Zu groß ist die Verlockung der Macht, zu groß ist die Verlockung von Besitz,
Erfolg und Rechthaberei, immer wieder fallen wir hinter Weihnachten zurück,
immer wieder träumen wir uns einen Gott, der größer ist als wir selbst, weil
wir meinen, dass wir dann auch größer sind, immer wieder fallen wir hinter den
Glauben zurück. Das hat zu schrecklichen Ereignissen geführt: wenn die Kirche
vergessen hat, wie sich uns Gott gezeigt hat und an die Stelle des
menschgewordenen Gottes wieder einmal den Popanz unserer Träume von Macht und
Gewalt gesetzt hat. Kein Wunder, das viele Menschen sich davon abwenden! Der
Gott in der Krippe aber will keine Fanatiker: er will herzliche Menschen.
Darum,
meine Lieben, hören wir diese Geschichte immer wieder, Jahr für Jahr, seit 2000
Jahren, darum feiern wir Weihnachten und all die andren schönen christlichen
Feste, darum feiern wir jede Woche Gottesdienst, damit wir eine Chance haben,
dem großen Gott zu begegnen, der darin groß ist, dass er sich klein macht. Und
warum tut er das? Warum wird er Fleisch, warum wird er Mensch? Damit wir
lernen, den Menschen zu lieben. Damit wir in jedem Menschen das Ebenbild Gottes
erkennen, das Kind in der Krippe. Damit auch wir barmherzig werden, und der
Glaube uns zu unserer Menschlichkeit bringt. Die alte Welt, die Welt der
Gewalt, der Lüge und der Rechthaberei, die Welt von Krieg und Mord und
Totschlag, sie ging an diesem Abend zu Grunde. „Welt ging verloren, Christ ist
geboren“, singen wir am Ende des Gottesdienstes. An Weihnachten beginnt, mitten
in der alten Geschichte, eine neue Geschichte: die Geschichte der Liebe.
Kommt
mit an die Krippe, fallt auf die Knie wie die Hirten und die Weisen, betet ihn
an und werdet Teil dieser Geschichte, der besseren Geschichte, der Geschichte
der Liebe, denn aus dem erbärmlichen Anfang kommt ein herrliches Ende: der Tod
wird besiegt. Ja, das ist ein Geheimnis.
Aber ein öffentliches Geheimnis, das wir Christen hinausrufen in die Welt: Die
alte Welt vergeht, weil die neue Welt Gottes angebrochen ist, mitten unter uns.

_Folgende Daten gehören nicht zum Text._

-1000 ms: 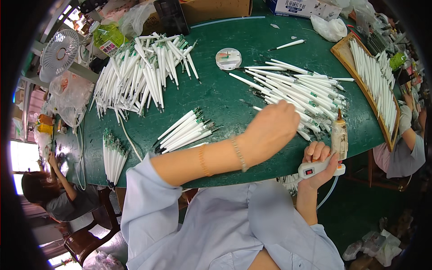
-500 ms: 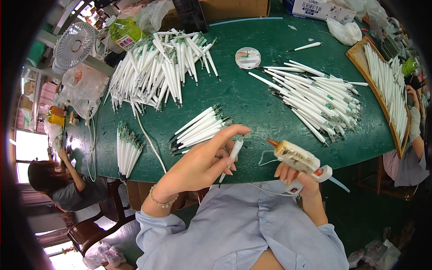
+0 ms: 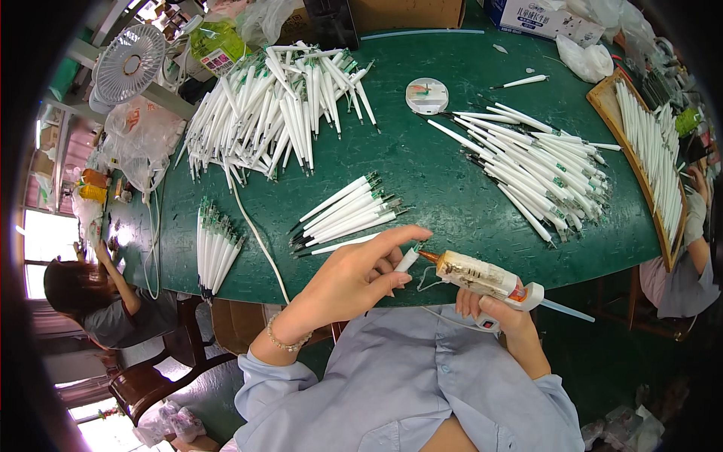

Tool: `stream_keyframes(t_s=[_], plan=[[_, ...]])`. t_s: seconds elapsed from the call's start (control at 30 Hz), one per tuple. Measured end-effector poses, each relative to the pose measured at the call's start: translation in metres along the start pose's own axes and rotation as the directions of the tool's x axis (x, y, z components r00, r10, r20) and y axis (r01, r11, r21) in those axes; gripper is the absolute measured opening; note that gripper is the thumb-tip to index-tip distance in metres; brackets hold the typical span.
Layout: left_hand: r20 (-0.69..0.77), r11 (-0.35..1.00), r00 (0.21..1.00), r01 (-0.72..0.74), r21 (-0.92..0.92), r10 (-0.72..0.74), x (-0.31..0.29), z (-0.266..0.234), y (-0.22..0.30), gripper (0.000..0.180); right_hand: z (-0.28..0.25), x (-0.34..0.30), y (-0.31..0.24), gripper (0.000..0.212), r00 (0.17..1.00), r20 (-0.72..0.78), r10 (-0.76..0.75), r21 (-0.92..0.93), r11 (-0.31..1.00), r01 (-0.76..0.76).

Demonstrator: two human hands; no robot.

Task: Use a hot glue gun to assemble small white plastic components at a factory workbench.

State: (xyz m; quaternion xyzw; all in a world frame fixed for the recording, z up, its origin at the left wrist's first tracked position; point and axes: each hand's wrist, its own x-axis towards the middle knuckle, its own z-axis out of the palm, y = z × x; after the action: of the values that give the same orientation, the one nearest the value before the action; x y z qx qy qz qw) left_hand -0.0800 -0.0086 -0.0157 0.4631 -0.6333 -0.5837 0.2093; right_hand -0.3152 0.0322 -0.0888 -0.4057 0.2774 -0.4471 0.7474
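Between the fingers of my left hand (image 3: pixel 339 277) is a slim white pen-like stick (image 3: pixel 407 260) with a clear green tip, tilted upward. My right hand (image 3: pixel 508 315) grips a stained hot glue gun (image 3: pixel 482 274) by its handle, and a translucent glue stick (image 3: pixel 568 309) pokes out of its back. The gun's brown nozzle points left, at the stick's green end; whether they touch I cannot tell. Just beyond my left hand lies a small row of similar white sticks (image 3: pixel 348 211). A fanned bundle of them (image 3: pixel 216 255) is farther left.
A big heap of white sticks (image 3: pixel 279 113) covers the far left of the green table (image 3: pixel 422 177); another pile (image 3: pixel 542 166) lies right, near a round white dish (image 3: pixel 427 96). A wooden tray (image 3: pixel 602 102) holds more. A white cord (image 3: pixel 257 237) crosses the table. People sit at both sides.
The glue gun has moved left and swung flatter, bringing its nozzle to the stick's green end. My left hand has shifted slightly right and down, the stick now more tilted toward the gun.
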Motion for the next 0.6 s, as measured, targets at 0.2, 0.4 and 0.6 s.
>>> stream_keyframes(t_s=[0.2, 0.4, 0.6], plan=[[0.004, 1.0, 1.0, -0.016, 0.025, 0.016, 0.0006, -0.0007, 0.0016, 0.048, 0.0001, -0.0009, -0.0028, 0.019, 1.0, -0.013, 0.025, 0.003, 1.0, -0.025], [0.003, 0.999, 1.0, -0.001, 0.04, 0.001, 0.0008, -0.0015, 0.0007, 0.048, 0.0014, 0.0, -0.005, 0.023, 0.999, -0.015, 0.05, -0.012, 0.999, -0.05], [-0.003, 0.999, 1.0, 0.003, 0.044, -0.003, 0.0005, -0.0018, 0.0013, 0.048, 0.0007, -0.0007, -0.0036, 0.022, 0.999, -0.014, 0.04, -0.022, 0.999, -0.04]])
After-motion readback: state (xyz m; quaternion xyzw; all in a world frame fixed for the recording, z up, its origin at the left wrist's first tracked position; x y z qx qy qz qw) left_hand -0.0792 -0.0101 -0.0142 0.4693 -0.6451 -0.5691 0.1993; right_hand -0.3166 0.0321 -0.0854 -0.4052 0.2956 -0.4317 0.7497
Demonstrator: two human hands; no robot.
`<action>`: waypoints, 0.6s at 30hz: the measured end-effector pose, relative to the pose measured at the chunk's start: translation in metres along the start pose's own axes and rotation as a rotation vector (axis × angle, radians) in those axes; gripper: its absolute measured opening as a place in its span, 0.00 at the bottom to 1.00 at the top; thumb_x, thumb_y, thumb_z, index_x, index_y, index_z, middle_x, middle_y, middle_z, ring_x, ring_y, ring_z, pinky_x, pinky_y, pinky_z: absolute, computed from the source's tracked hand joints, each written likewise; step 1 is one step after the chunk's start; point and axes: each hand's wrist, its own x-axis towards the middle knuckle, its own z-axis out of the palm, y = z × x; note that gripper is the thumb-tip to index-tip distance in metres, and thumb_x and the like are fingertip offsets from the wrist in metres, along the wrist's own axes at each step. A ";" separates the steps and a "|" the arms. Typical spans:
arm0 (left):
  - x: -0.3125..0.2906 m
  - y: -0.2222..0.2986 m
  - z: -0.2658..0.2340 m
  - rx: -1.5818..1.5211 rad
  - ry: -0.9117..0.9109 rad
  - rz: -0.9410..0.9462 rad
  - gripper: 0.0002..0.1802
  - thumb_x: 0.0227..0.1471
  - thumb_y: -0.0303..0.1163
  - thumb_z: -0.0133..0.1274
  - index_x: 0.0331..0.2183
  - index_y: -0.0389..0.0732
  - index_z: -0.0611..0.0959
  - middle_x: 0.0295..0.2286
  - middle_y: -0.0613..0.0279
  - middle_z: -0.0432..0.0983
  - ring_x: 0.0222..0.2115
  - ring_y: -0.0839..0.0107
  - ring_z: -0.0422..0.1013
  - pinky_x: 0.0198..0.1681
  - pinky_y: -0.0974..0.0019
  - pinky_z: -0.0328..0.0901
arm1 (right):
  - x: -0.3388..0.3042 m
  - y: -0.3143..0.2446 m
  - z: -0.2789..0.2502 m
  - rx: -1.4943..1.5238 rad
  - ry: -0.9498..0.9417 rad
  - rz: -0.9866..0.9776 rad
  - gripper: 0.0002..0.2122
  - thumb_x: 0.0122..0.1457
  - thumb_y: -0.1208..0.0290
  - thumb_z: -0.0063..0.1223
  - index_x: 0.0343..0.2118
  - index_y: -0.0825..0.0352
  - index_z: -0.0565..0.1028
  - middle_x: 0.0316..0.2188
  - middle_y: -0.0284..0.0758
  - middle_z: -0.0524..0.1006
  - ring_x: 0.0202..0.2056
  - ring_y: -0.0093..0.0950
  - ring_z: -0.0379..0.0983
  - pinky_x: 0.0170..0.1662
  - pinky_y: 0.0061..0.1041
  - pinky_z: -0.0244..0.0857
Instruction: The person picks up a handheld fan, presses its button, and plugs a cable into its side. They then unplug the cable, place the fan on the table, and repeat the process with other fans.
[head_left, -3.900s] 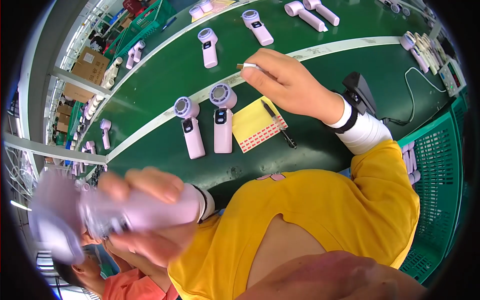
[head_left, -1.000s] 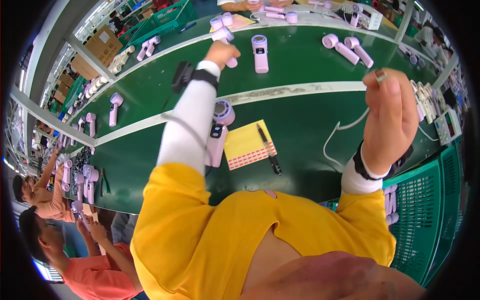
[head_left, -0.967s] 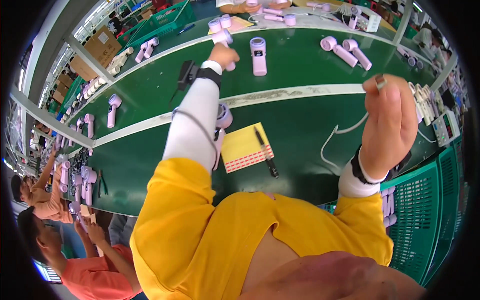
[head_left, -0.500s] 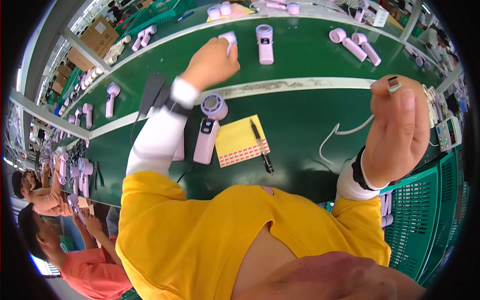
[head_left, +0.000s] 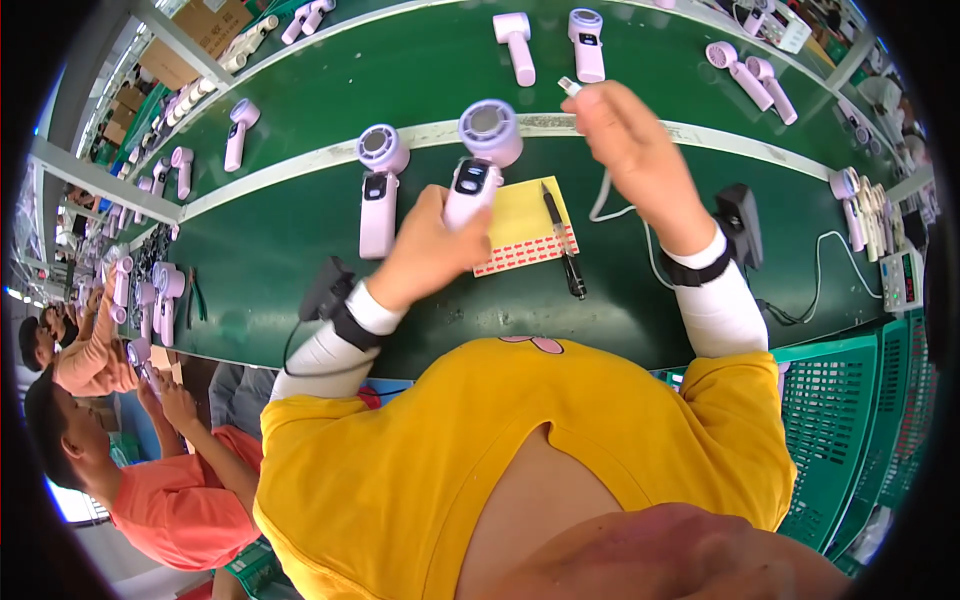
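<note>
My left hand [head_left: 432, 245] is wrapped round the handle of a lilac handheld fan [head_left: 490, 132], its round head pointing away from me and a small dark display on its front. My right hand [head_left: 640, 160] pinches the metal-tipped plug of a white charging cable [head_left: 570, 87], to the right of the fan and apart from it. The cable runs down behind my right wrist. To the left of the held fan lies another lilac fan [head_left: 377, 210]. Beneath and beside my left hand is a yellow notepad [head_left: 522, 208] with a black pen [head_left: 562, 240] across it.
A white rail [head_left: 300, 165] divides the green bench. Beyond it lie several lilac fans [head_left: 515, 48]. On the right are a small meter with a display [head_left: 900, 280] and green crates [head_left: 830, 430]. Co-workers sit at left, one in a coral shirt [head_left: 185, 510].
My left hand has let go of a fan beyond the rail, come back nearer and taken hold of the near fan. My right hand has moved left with the plug.
</note>
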 end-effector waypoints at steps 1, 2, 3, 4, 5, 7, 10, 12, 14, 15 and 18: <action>-0.006 0.002 0.010 0.054 0.059 0.180 0.18 0.40 0.34 0.53 0.29 0.33 0.65 0.24 0.53 0.67 0.23 0.67 0.67 0.24 0.66 0.62 | 0.002 0.005 0.004 -0.027 -0.014 -0.005 0.16 0.59 0.58 0.36 0.36 0.68 0.68 0.26 0.29 0.67 0.27 0.15 0.62 0.31 0.12 0.55; -0.015 0.002 0.022 0.103 0.116 0.355 0.19 0.40 0.33 0.54 0.31 0.32 0.64 0.25 0.55 0.67 0.23 0.71 0.65 0.25 0.67 0.62 | 0.002 0.007 0.006 -0.033 -0.004 -0.001 0.16 0.59 0.58 0.36 0.36 0.68 0.68 0.26 0.29 0.67 0.27 0.15 0.62 0.31 0.12 0.55; -0.020 0.003 0.030 0.149 0.172 0.529 0.21 0.40 0.32 0.54 0.33 0.32 0.63 0.25 0.57 0.66 0.23 0.75 0.63 0.25 0.69 0.61 | 0.002 0.009 0.008 0.029 0.007 -0.091 0.17 0.59 0.57 0.35 0.36 0.69 0.67 0.28 0.29 0.68 0.30 0.17 0.63 0.34 0.13 0.55; -0.023 0.007 0.034 0.146 0.165 0.534 0.21 0.40 0.32 0.54 0.33 0.32 0.63 0.25 0.57 0.66 0.23 0.75 0.63 0.25 0.69 0.61 | 0.003 0.011 0.008 0.090 0.013 -0.185 0.18 0.59 0.56 0.35 0.37 0.69 0.66 0.31 0.30 0.68 0.33 0.19 0.64 0.37 0.14 0.56; -0.025 0.012 0.037 0.163 0.162 0.600 0.21 0.39 0.31 0.55 0.32 0.32 0.63 0.25 0.57 0.66 0.23 0.74 0.64 0.26 0.69 0.61 | 0.002 0.011 0.008 0.151 0.019 -0.277 0.19 0.59 0.55 0.34 0.38 0.69 0.66 0.33 0.30 0.69 0.36 0.21 0.65 0.41 0.15 0.57; -0.029 0.020 0.041 0.197 0.160 0.731 0.23 0.37 0.28 0.56 0.32 0.33 0.62 0.25 0.56 0.67 0.24 0.73 0.66 0.27 0.70 0.61 | -0.002 0.006 0.000 0.132 0.011 -0.330 0.19 0.59 0.55 0.34 0.39 0.69 0.65 0.35 0.31 0.69 0.38 0.22 0.65 0.42 0.16 0.56; -0.024 0.023 0.041 0.271 0.180 0.874 0.25 0.36 0.29 0.57 0.34 0.32 0.61 0.27 0.55 0.67 0.27 0.72 0.66 0.28 0.70 0.61 | -0.007 -0.008 -0.010 0.105 -0.010 -0.430 0.20 0.59 0.55 0.33 0.40 0.70 0.65 0.38 0.34 0.68 0.41 0.24 0.65 0.45 0.17 0.56; -0.021 0.028 0.039 0.310 0.177 0.935 0.26 0.36 0.29 0.57 0.35 0.32 0.61 0.28 0.55 0.67 0.28 0.72 0.67 0.29 0.70 0.62 | -0.011 -0.014 -0.011 0.158 0.046 -0.305 0.20 0.59 0.54 0.31 0.40 0.70 0.65 0.37 0.35 0.69 0.40 0.25 0.65 0.43 0.18 0.57; -0.019 0.049 0.031 0.457 0.085 1.216 0.30 0.35 0.32 0.60 0.37 0.31 0.61 0.27 0.51 0.67 0.26 0.64 0.68 0.27 0.68 0.63 | -0.016 -0.018 -0.010 0.192 0.086 -0.229 0.21 0.59 0.54 0.31 0.40 0.70 0.65 0.36 0.36 0.69 0.40 0.25 0.65 0.43 0.18 0.58; -0.017 0.055 0.029 0.527 0.034 1.360 0.32 0.35 0.34 0.61 0.38 0.31 0.61 0.27 0.50 0.67 0.26 0.60 0.69 0.27 0.67 0.63 | -0.017 -0.020 -0.008 0.491 0.018 -0.103 0.20 0.59 0.56 0.31 0.40 0.70 0.65 0.35 0.36 0.69 0.39 0.24 0.65 0.42 0.18 0.58; -0.013 0.060 0.032 0.429 -0.013 1.380 0.34 0.36 0.35 0.61 0.41 0.31 0.62 0.28 0.52 0.68 0.25 0.62 0.69 0.26 0.68 0.64 | -0.021 -0.029 -0.008 1.088 -0.121 0.153 0.18 0.59 0.58 0.31 0.40 0.70 0.65 0.32 0.36 0.70 0.38 0.23 0.66 0.41 0.18 0.58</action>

Im Gestank und in der geistigen und weltlichen Armut der Welt leuchtet in einem
Kind das Licht des ersten Schöpfungsmorgens, denn er will, wie am ersten Tag,
alles neu machen. Das ist unsere Hoffnung, dass ist unser weihnachtlicher
Glaube.
Denn groß ist, wie jedermann bekennen muss, das Geheimnis des
Glaubens:
Er ist offenbart im Fleisch,
gerechtfertigt im Geist,
erschienen den Engeln,
gepredigt den Heiden,
geglaubt in der Welt,
aufgenommen in die
Herrlichkeit.
Amen.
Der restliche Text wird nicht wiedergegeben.